At a stated term of the United States Court of Appeals
for the Second Circuit, held at the Thurgood Marshall United
States Courthouse, 40 Foley Square, in the City of New York,
on the 17th day of November, two thousand fourteen.
PRESENT:
ROBERT A. KATZMANN,
Chief Judge,
DENNY CHIN,
RAYMOND J. LOHIER, JR.,
Circuit Judges.
_____________________________________
BINI PRASAD GURUNG, TIKA PRASAD
GURUNG, AKA TIKA KUMARI,
Petitioners,
v. 13-2390
NAC
ERIC H. HOLDER, JR., UNITED STATES
ATTORNEY GENERAL,
Respondent.
_____________________________________
FOR PETITIONERS: Khagendra Gharti Chhetry, Chhetry &
Associates, P.C., New York, NY.
FOR RESPONDENT: Stuart F. Delery, Assistant Attorney
General; Carl McIntyre, Assistant
Director; Sharon M. Clay, Trial
Attorney, Office of Immigration
Litigation, United States Department
of Justice, Washington, D.C.
UPON DUE CONSIDERATION of this petition for review of a
Board of Immigration Appeals (“BIA”) decision, it is hereby
ORDERED, ADJUDGED, AND DECREED that the petition for review
is DENIED.
Petitioners Bini and Tika Prasad Gurung, married
natives and citizens of Nepal, seek review of a May 22, 2013
order of the BIA, affirming the January 13, 2012 decision of
an Immigration Judge (“IJ”), which denied asylum,
withholding of removal, and relief under the Convention
Against Torture (“CAT”). In re Bini Prasad Gurung, Tika
Prasad Gurung, Nos. A087 467 399/400 (B.I.A. May 22, 2013),
aff’g Nos. A087 467 399/400 (Immig. Ct. New York City Jan.

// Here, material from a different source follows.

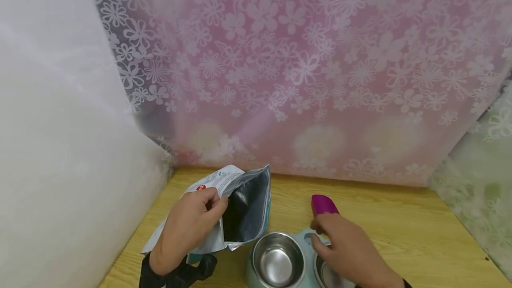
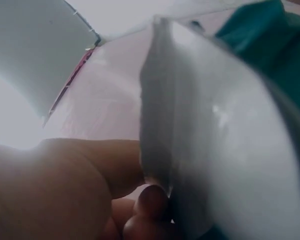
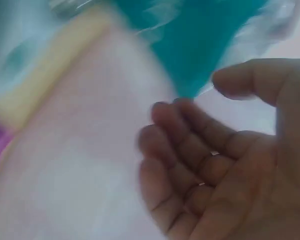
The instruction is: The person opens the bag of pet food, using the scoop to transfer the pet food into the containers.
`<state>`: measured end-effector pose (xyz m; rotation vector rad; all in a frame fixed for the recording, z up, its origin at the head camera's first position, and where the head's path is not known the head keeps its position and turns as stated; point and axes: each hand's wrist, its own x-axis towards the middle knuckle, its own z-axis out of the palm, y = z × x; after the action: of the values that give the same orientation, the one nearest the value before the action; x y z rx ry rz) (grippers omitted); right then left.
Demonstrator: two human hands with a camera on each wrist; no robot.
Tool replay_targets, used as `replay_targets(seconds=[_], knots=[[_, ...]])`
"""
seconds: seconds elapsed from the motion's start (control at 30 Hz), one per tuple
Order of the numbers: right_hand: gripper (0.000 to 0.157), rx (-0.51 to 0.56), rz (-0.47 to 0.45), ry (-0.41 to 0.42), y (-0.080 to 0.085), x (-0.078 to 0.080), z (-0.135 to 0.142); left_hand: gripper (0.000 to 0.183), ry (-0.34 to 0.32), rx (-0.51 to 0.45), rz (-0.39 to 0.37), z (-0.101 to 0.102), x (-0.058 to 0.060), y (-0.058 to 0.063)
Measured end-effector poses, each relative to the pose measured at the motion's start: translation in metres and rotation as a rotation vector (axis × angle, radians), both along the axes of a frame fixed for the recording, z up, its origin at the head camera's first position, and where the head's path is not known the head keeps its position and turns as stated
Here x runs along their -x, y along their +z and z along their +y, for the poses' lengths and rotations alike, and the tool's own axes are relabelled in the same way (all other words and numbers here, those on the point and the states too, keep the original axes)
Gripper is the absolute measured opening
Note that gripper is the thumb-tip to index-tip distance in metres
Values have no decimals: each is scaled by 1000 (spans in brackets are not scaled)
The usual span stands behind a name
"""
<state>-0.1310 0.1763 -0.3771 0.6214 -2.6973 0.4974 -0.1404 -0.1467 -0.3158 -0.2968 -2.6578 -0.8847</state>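
A white and teal foil bag [image 1: 256, 206] stands on the left with its silvery mouth gaping, its inside dark. My left hand [image 1: 193, 218] pinches the near-left rim of the bag between thumb and fingers; the left wrist view shows the pale bag edge [image 2: 157, 105] in that grip. My right hand [image 1: 347, 243] is over the right side of a light-blue double bowl, fingers loosely bent with nothing between them, as the right wrist view confirms. The left steel bowl [image 1: 278, 259] holds nothing visible; the hand partly hides the right steel bowl [image 1: 326, 274].
A magenta curved piece [image 1: 324, 204], partly hidden behind my right hand, lies on the wood-patterned tabletop [image 1: 416, 226]. Pink floral sheeting [image 1: 300, 79] hangs at the back. A white sheet [image 1: 68, 123] bounds the left, and a greenish one [image 1: 476, 181] the right.
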Motion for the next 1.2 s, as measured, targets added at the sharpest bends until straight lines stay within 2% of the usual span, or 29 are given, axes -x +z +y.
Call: replay_targets(seconds=[0.1,0.2,0.3,0.4,0.7,0.87,1.07,1.2], knots=[[21,-126,-163,-175,-14,11,38,36,-1,8,11,1,0,1],[41,-165,-331,-273,-32,20,66,36,-4,13,13,0,-1,1],[61,-153,-459,-341,-49,22,81,36,-3,22,3,-1,-3,-1],[68,-129,-517,-365,-60,21,84,36,-1,26,0,-3,-3,-1],[55,-108,-481,-359,-66,20,78,36,-20,18,22,0,0,0],[38,-87,-435,-325,-64,24,80,35,-24,22,15,-3,1,-2],[19,-9,-364,-294,-47,31,95,36,-39,17,4,-6,3,-3],[24,67,-264,-275,-24,30,102,36,-40,14,25,-8,5,-3]])
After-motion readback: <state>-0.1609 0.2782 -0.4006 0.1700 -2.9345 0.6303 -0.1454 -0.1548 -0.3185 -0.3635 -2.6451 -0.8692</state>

13, 2012). We assume the parties’ familiarity with the
underlying facts and procedural history in this case.
Under the circumstances of this case, we review the
decisions of both the IJ and the BIA. Yun-Zui Guan v.
Gonzales,
432 F.3d 391, 394 (2d Cir. 2005). The applicable
standards of review are well established. See 8 U.S.C.
§ 1252(b)(4)(B); see also Yanqin Weng v. Holder,
562 F.3d
510, 513 (2d Cir. 2009); Xiu Xia Lin v. Mukasey,
534 F.3d
162, 165-66 (2d Cir. 2008) (per curiam).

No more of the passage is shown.